Os Crimes da Rua Morgue - Cap. 1: Os crimes da Rua Morgue Pág. 23 / 42

Isto afasta qualquer hipótese de a velha senhora ter primeiro assassinado a filha, suicidando-se em seguida. Menciono isto principalmente por uma questão de método; porque Madame L’Espanaye nunca conseguiria enfiar o corpo da filha na chaminé; e o tipo dos ferimentos que ela própria apresentava elimina totalmente a hipótese da autodestruição. O crime foi, pois, cometido por terceiros, e eram as vozes desses terceiros que se ouviram a discutir. Permite-me agora que chame a atenção, não para os depoimentos relativos às vozes, mas para o que esses depoimentos tinham de particular. Reparaste nalguma coisa de particular?

Respondi que, enquanto todas as testemunhas concordavam que a voz rouca era de um francês, as opiniões divergiam quanto à voz aguda ou áspera, como a definia uma das testemunhas.

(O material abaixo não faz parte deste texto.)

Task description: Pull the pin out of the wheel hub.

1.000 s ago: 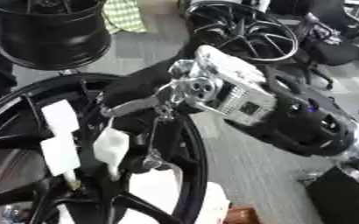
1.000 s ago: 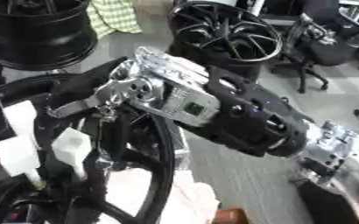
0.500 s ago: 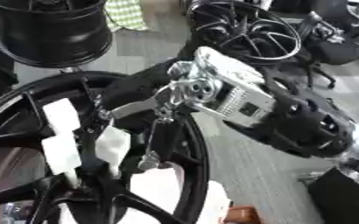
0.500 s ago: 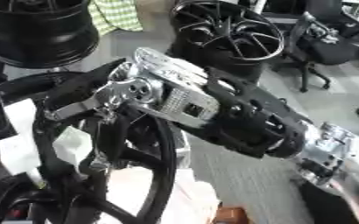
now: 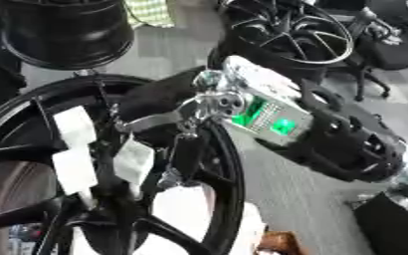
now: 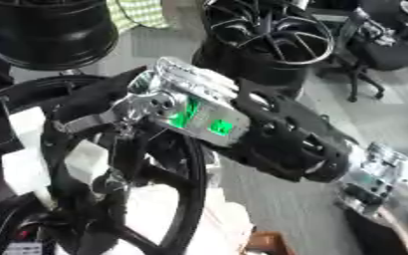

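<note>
A large black wheel hub [image 5: 228,199] fills the lower left, its spokes running to a dark centre [image 5: 112,219]. Two white tags [image 5: 75,130] hang on its spokes. I make out no pin among the dark spokes. My right hand [image 5: 209,102], silver and black, comes in from the right and sits over the wheel's upper rim, reaching down into the spokes. Its silver wrist panel [image 6: 203,119] shows green lights. How the hand is set inside the wheel is lost against the black metal. My left hand shows in neither view.
A second black wheel [image 5: 59,30] stands at the upper left and a spoked one [image 5: 294,30] at the upper right, with an office chair [image 5: 377,55] beside it. A green checked cloth [image 5: 151,12] lies at the top. Grey floor [image 5: 312,199] stretches right of the hub.
Green lights have come on across the right wrist panel. The hand stays at the wheel's upper rim, barely moved; the whole view has shifted slightly.
</note>
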Controlling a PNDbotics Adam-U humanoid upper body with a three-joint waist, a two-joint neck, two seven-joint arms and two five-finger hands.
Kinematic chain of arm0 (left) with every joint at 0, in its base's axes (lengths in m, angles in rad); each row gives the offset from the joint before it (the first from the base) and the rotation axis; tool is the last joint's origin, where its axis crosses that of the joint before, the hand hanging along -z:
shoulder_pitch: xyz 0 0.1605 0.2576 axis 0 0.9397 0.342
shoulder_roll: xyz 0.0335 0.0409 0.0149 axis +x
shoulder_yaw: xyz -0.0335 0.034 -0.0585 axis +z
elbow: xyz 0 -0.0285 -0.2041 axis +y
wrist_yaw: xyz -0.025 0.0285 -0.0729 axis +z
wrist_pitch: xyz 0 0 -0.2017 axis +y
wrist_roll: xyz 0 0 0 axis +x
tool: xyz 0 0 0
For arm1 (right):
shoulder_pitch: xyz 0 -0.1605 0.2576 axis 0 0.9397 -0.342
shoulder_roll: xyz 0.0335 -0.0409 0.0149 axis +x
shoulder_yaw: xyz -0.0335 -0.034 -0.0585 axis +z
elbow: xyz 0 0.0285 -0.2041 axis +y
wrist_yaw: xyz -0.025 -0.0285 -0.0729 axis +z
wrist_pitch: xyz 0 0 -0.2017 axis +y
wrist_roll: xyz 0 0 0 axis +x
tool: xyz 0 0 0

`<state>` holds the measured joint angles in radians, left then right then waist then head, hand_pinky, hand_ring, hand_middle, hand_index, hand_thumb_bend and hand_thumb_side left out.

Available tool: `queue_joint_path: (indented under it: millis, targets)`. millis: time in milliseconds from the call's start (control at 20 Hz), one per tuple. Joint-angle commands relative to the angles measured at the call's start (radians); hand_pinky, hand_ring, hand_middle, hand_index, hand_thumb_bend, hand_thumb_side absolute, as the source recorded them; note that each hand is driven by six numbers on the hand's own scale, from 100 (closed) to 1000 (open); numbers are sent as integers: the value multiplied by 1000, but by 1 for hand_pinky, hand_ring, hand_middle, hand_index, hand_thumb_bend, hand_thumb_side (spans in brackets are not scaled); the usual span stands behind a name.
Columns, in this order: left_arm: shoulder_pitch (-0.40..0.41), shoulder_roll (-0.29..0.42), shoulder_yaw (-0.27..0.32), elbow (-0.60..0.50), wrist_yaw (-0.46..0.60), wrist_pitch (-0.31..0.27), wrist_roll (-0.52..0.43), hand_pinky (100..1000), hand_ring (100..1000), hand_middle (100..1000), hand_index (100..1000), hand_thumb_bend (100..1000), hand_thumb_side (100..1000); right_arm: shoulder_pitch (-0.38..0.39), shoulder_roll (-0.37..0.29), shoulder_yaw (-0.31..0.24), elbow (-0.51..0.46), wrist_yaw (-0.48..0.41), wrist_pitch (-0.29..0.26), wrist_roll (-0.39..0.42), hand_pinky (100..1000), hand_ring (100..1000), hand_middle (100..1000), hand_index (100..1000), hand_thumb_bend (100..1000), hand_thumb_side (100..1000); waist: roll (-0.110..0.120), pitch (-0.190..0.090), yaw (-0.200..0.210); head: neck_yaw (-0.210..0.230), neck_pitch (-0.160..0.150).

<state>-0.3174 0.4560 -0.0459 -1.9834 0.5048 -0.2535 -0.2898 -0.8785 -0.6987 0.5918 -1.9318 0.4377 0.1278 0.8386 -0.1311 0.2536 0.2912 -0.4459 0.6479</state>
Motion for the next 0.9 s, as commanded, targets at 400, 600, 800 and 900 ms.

- Isso constitui efectivamente a evidência, mas não a particularidade da evidência - disse Dupin. - Não reparaste em nada de característico, e no entanto havia qualquer coisa de característico a observar. Como disseste, as testemunhas são unânimes no que se refere à voz rouca. Mas quanto à voz aguda, a particularidade não é que tenham discordado, é que quando o italiano, o inglês, o espanhol, o holandês e o francês tentaram descrevê-la, todos eles disseram que era de um estrangeiro. Todos eles ficaram convencidos de que não era um dos seus compatriotas que falava. E todos a comparam, não à voz de um indivíduo de qualquer país cuja língua conheçam, mas precisamente o contrário. O francês supõe que é a voz de um espanhol e «podia ter compreendido algumas palavras se tivesse conhecimento de espanhol». O holandês insiste que era um francês que falava; mas vemos que, como não fala francês, «esta testemunha teve de ser interrogada com o auxílio de um intérprete».